May not be. I think my water comes from Cumbrian tarns and they've recently been adding harder water from a river, maybe Yorkshire Dales area. Some of the streams there are very hard, through or across limestone.


----------



## Lee iley (4 Sep 2018)

dw1305 said:


> Hi all, Thank you, it is part of my "day job". You don't need to understand all the science, but if you understand some of it it makes decision making a lot easier.
> 
> It is a bit like when your talking about football in the pub, you realise that some of your mates actually understand the game and some don't. So if any-one is a West Ham fan, you can't play Sanches, Noble and Wilshere in midfield together because they can't run. Yes it is absolutely fine, the low nitrate reading tells you that it is a pretty clean supply. It is the conductivity reading in screen shot 2.That is the thing that a lot of fish keepers don't get, plants aren't just an ornament in the tank, they are the major factor that makes keeping fish easier.
> 
> cheers Darrel


 thank you for the reply means a lot. I'm glad the water is ok then. How would I work  my tds rating out with the numbers on my chart to get the reading you got for me can I do it by calculater?


----------



## Lee iley (4 Sep 2018)

Parablennius said:


> May not be. I think my water comes from Cumbrian tarns and they've recently been adding harder water from a river, maybe Yorkshire Dales area. Some of the streams there are very hard, through or across limestone.
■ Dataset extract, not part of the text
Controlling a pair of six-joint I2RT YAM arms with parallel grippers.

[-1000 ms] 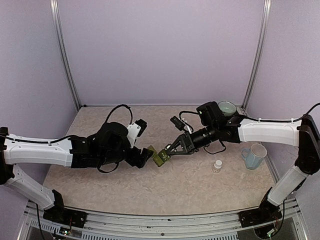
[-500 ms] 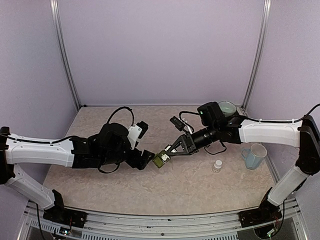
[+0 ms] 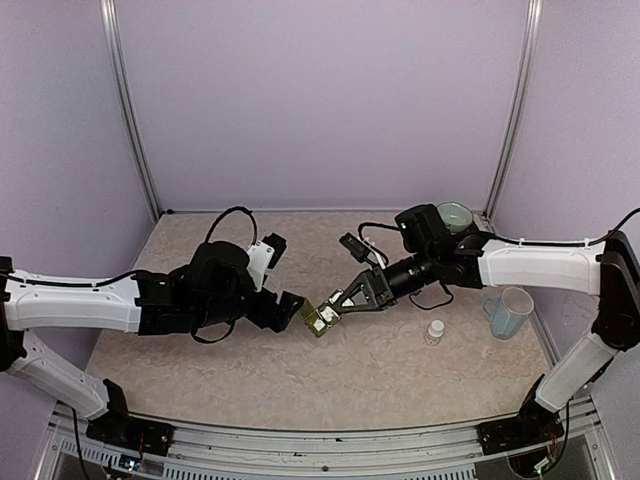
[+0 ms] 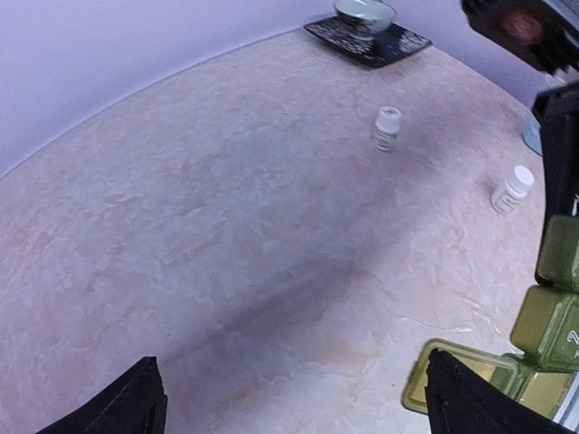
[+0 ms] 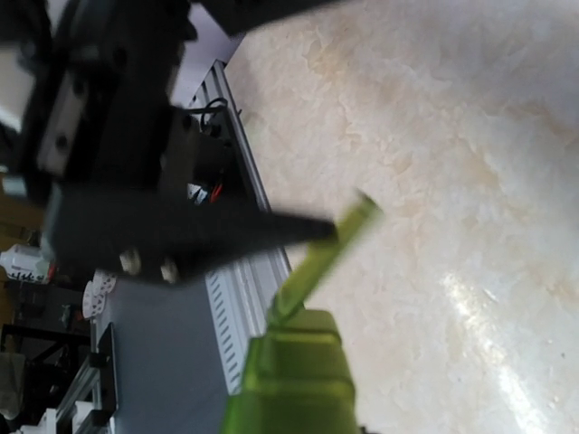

Ah right fair enough I take it the hot weather we have had hasn't helped then


----------



## tam (4 Sep 2018)

The fish will be happy with those. Just keep an eye on the shrimp, any moulting issues and they might benefit from a GH booster. It's good water to have as starting soft it's much easier to add more 'stuff' in if you want it, rather than having hardwater and taking stuff out.


----------



## Lee iley (4 Sep 2018)

tam said:


> The fish will be happy with those. Just keep an eye on the shrimp, any moulting issues and they might benefit from a GH booster. It's good water to have as starting soft it's much easier to add more 'stuff' in if you want it, rather than having hardwater and taking stuff out.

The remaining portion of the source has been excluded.